By Bimol Akoijam
“Politics is the art of the possible, the attainable,” so goes a saying attributed to Otto von Bismarck. In more ways than one, N Biren Singh stands as testimony to that maxim when he was sworn in as the first BJP chief minister of Manipur on March 15.
In succeeding his mentor Okram Ibobi Singh, Biren Singh has brought a break in the uninterrupted 15-yearlong Congress regime of which he was a significant part.
He was in the Council of Ministers in the first two terms and was also spokesperson of the Congress before he left the party to join the BJP barely a few months ago. In fact, he was one of the troubleshooters of Ibobi Singh and had played a crucial role in handling numerous crises. That such a key member of the Grand Old Party would succeed the Congress government as a BJP chief minister speaks of the possibility that marks politics.
What’s more, Biren heads a government that has been made possible by cobbling up smaller parties, including the Naga People’s Front (NPF) against which the BJP had fought bitterly in the just concluded election. The political agenda of the NPF does not sit well with that of the BJP as far as the emotive “territorial integrity” of Manipur is concerned.
The NPF as a political party is committed to the idea of the integration of “contiguous Naga areas” and redrawing the existing state boundaries in the Northeast. Meanwhile, the BJP, including Prime Minister Narendra Modi, has publicly committed to protecting and preserving the existing territorial integrity of Manipur.

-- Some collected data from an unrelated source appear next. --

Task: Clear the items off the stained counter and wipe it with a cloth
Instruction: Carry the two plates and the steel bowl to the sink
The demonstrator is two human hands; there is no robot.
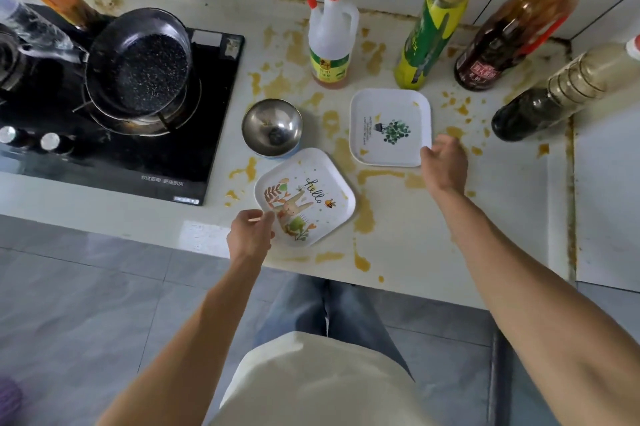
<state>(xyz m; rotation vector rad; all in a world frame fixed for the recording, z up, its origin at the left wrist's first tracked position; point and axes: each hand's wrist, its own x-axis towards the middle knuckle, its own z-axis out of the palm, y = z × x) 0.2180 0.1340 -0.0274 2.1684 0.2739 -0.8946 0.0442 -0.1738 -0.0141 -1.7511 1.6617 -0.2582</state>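
The stained counter (pixel 408 218) fills the middle of the frame, spattered with yellow-brown marks from the back wall to its near edge. A black hob (pixel 114 135) takes up the left side, with a dark pan (pixel 138 62) tilted on its burner. Four bottles are ranged along the upper right: a white bottle with red caps (pixel 332 41), a green and yellow bottle (pixel 433 27), a brown bottle with a red handle (pixel 512 34) and a dark bottle (pixel 554 93) at the far right. Two square plates lie at centre: the rabbit plate (pixel 311 193) lower left, the plant plate (pixel 391 124) upper right. A steel bowl (pixel 272 126) is set just beside the hob, touching the rabbit plate's upper edge. The rabbit plate's lower-left edge is pinched by the left hand (pixel 251 235), fingers curled. The plant plate's lower-right corner is met by the right hand (pixel 445 162); whether that corner is actually gripped cannot be told.
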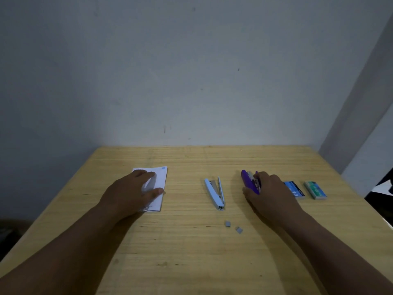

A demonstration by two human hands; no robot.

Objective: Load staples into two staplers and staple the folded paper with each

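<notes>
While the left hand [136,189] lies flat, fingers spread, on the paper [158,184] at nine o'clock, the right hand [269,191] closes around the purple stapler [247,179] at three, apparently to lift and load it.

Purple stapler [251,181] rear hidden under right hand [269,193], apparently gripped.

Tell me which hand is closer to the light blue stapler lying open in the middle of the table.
Right, though not by much. The right hand grips the purple stapler just right of the light blue stapler; the left hand rests on the folded paper, farther left.
</notes>
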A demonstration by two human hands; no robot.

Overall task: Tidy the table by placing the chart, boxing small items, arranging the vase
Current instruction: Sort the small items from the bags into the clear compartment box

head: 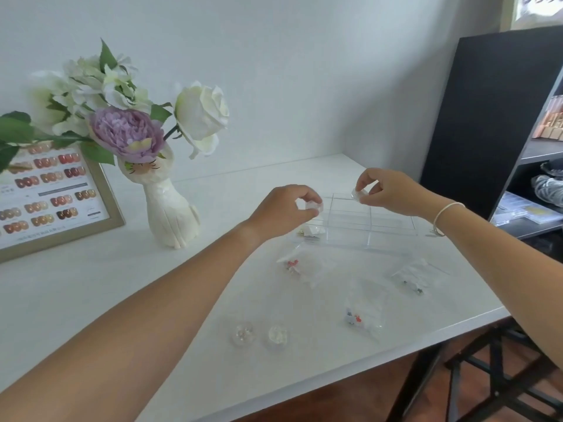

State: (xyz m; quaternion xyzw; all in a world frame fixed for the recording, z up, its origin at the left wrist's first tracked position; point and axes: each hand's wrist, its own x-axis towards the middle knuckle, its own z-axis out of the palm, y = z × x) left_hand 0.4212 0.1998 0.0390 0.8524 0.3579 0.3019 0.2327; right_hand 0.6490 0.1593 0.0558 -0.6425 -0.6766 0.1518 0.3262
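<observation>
A clear divided box [370, 222] lies on the white table [91, 287]. My left hand [281, 210] pinches a small clear jar [313, 207] over the box's left end. My right hand [390, 190] holds another small clear jar [359, 194] above the box's far edge. One small item [310, 231] lies in the near-left compartment. Three clear bags of small pieces [300, 264] [365, 312] [417, 277] and two round clear jars [242, 334] [276, 335] lie nearer to me. A white vase [170, 214] with flowers stands left, beside the framed colour chart [45, 193] leaning on the wall.
A black shelf unit [487, 123] with boxes and bottles stands right of the table. Black frame legs [487, 376] show under the table's right edge, over a wooden floor. The wall closes the far side.
</observation>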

Biren, a footballer-turned-journalist, came on the political scene after the tumultuous events of 2001. On June 14 of that year, the
Bangkok Agreement was signed by the representatives of the Government of India and a faction of the National Socialist Council of Nagaland (NSCN, later changed to the National Socialist Council of Nagalim) led by Isak Chishi Swu and Thuingaleng Muivah. The agreement extended the “ceasefire” between the NSCN faction and the Indian security establishments “without territorial limit”. This was seen by many in Manipur as a precursor to the disintegration of the state, and consequently a violent protest erupted on June 18, 2001. The assembly was burnt down and some legislators were also attacked by protestors. In the ensuing violence, 18 people were killed in police action.

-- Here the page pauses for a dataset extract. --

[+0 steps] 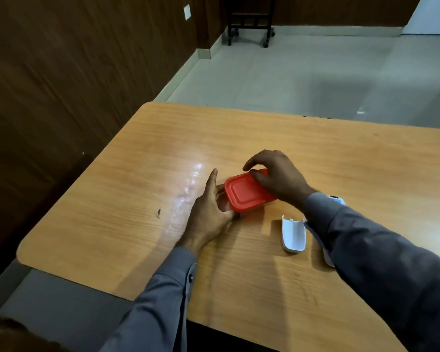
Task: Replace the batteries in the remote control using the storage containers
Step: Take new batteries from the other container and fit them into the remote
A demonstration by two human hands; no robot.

It was in the midst of that surcharged atmosphere that Biren Singh, along with some others, swore to protect Manipur’s integrity. They formed a political party called the Democratic Revolutionary People’s Party (DRPP) and fought elections in 2002. Biren was one of DRPP’s candidates who came out successful in that election to become a member of the state assembly for the first time. That the same man has become the chief minister with the support of the NPF, which stands diametrically oppossed to his political position, alludes to Bismarck’s maxim.